Al contrastar estas mediciones con las recomendaciones internacionales de la Organización Mundial de la Salud (OMS) para las PM10 sólo se tuvieron 25 días que cumplen con el límite de protección a la salud recomendado (hasta 42 IMECA) y 11 días en que se cumplieron los límites para ozono (menores a 46 IMECA).

Siguiendo con las recomendaciones de la OMS en el primer semestre del año se tuvieron 156 días (86%) de calidad del aire no buena para PM10 y 170 días (94%) de no buena calidad de aire por ozono. 

  

Es importante mencionar que la exposición crónica de la población a ambos contaminantes -ozono y PM10- representa un severo daño a la salud. Las afectaciones van desde la reducción de la capacidad

 

 

pulmonar y exacerbación de asma, hasta cáncer pulmonar y muerte. Como se muestra en la siguiente gráfica 2, los dos últimos meses del semestre (mayo y junio) la calidad del aire mejoraba en cuanto a concentraciones de PM10 y la calidad del aire empeoraba por la presencia de ozono. El comportamiento registrado de los dos contaminantes en combinación nos permite asegurar que hubo tan sólo 5 días de buena calidad del aire en general en el primer semestre del año, es decir 97% de los días se respiró aire con efecto adverso para la salud.

 

 

Recordemos que la salud es un derecho y que el Estado debe implementar las medidas necesarias para garantizar el derecho a un ambiente sano y libre de contaminantes. La reciente publicación de las Normas Mexicanas NOM-020-SSA1-2014  y NOM-025-SSA1-2014 para establecer los valores límite permisibles de concentraciones en cuanto a ozono y PM10 respectivamente, si bien descendieron el límite permisible (en particular la NOM-025 de material particulado), siguen estando 50% por encima de los límites recomendados por la OMS en cuanto PM10 y 40% en cuanto a ozono. Permitiendo con ello que la población de las zonas metropolitanas y las ciudades más grandes sigan estando expuestos crónicamente y a niveles agudos a concentraciones que tienen  efectos nocivos para la salud. Se espera que continúen los padecimientos asociados a la mala calidad del aire mientras no sea asegurado el derecho a la salud de los habitantes de las zonas urbanas.

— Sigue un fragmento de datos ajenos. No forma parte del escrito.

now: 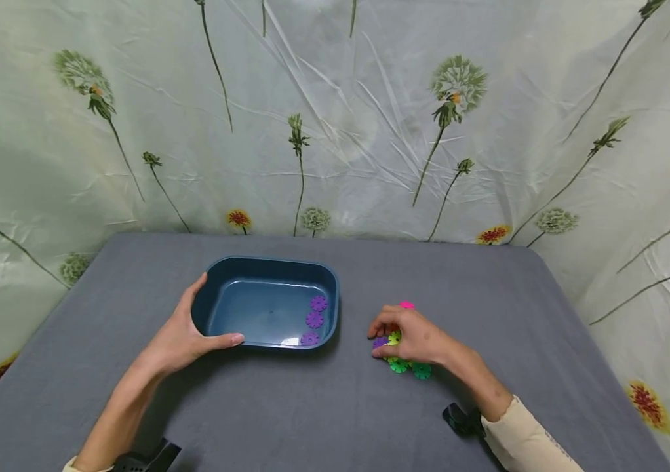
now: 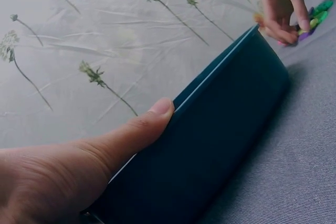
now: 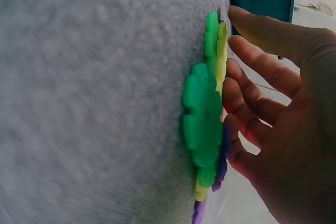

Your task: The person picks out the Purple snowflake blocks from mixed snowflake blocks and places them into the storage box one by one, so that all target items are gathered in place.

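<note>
Currently, the left end of a blue plastic tub (image 1: 264, 311) is gripped by the left hand (image 1: 184, 335), with the thumb pressed on the near rim. Three purple flower-shaped discs (image 1: 314, 320) are lined up inside, along the right end. Beside the tub, on the grey-covered table (image 1: 311, 410), a loose pile of coloured flower-shaped discs (image 1: 398, 366) is partly covered by the right hand (image 1: 413, 333), its fingers bent; whether a purple disc (image 1: 379, 342) is actually pinched cannot be told.

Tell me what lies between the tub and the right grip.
Only bare grey cloth lies between the tub and the right grip; the head view shows it.
</note>
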The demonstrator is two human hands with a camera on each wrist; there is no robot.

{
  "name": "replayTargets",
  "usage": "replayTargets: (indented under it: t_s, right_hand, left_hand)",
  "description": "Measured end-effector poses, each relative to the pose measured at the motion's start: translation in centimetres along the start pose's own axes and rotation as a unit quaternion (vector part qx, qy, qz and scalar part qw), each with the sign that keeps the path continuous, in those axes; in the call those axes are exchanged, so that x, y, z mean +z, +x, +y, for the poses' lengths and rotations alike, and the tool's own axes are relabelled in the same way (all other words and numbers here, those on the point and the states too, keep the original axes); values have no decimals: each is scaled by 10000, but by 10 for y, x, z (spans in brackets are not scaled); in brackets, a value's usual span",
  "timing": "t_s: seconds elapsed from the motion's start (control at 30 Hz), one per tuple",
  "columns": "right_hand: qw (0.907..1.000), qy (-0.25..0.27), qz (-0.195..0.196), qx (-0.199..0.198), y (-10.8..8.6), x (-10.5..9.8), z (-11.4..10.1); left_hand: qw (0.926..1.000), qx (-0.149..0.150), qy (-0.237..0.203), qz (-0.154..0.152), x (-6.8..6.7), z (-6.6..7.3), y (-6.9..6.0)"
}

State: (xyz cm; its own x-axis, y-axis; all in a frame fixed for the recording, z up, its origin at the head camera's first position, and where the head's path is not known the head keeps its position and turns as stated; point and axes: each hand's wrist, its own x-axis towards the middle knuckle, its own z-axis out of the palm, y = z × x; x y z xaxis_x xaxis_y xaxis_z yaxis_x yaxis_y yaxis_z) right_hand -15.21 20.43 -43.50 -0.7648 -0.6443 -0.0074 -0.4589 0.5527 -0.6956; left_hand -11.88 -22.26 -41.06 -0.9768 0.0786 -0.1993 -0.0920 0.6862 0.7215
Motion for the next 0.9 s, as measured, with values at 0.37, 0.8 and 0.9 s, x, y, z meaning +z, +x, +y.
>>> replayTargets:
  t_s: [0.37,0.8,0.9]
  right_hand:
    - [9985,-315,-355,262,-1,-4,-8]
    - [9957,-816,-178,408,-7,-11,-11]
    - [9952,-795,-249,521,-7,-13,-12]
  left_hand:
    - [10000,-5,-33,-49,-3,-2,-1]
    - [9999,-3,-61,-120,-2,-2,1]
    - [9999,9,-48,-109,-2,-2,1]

Debemos dejar asentado el hecho de que pese a que los valores guía son los más estrictos a nivel internacional, la propia OMS ha reconocido que incluso dentro de estos límites aún se pueden llegar a encontrar afectaciones a la salud. Es decir que si bien representan un ideal para las normativas de calidad del aire, no se ha encontrado un límite por debajo del cual no haya afectaciones a la salud.

Aunado al endurecimiento relativo de las nuevas Normas Mexicanas para la calidad del aire, se debe incluir políticas públicas para mejorar y ampliar la red del transporte público, invertir en infraestructura para la movilización no motorizada, desincentivar el uso del coche, asegurar la distribución de combustibles de ultra bajo azufre en todo el territorio nacional, contar con programas efectivos de chatarrización de los vehículos más contaminantes, y hacer la transferencia de la tecnología obsoleta a la tecnología nueva menos contaminante. En este último rubro nos encontramos ya varios años atrás de las implementaciones que Estados Unidos y Europa tomaron para mejorar la calidad del aire (EPA 2010 y Euro VI).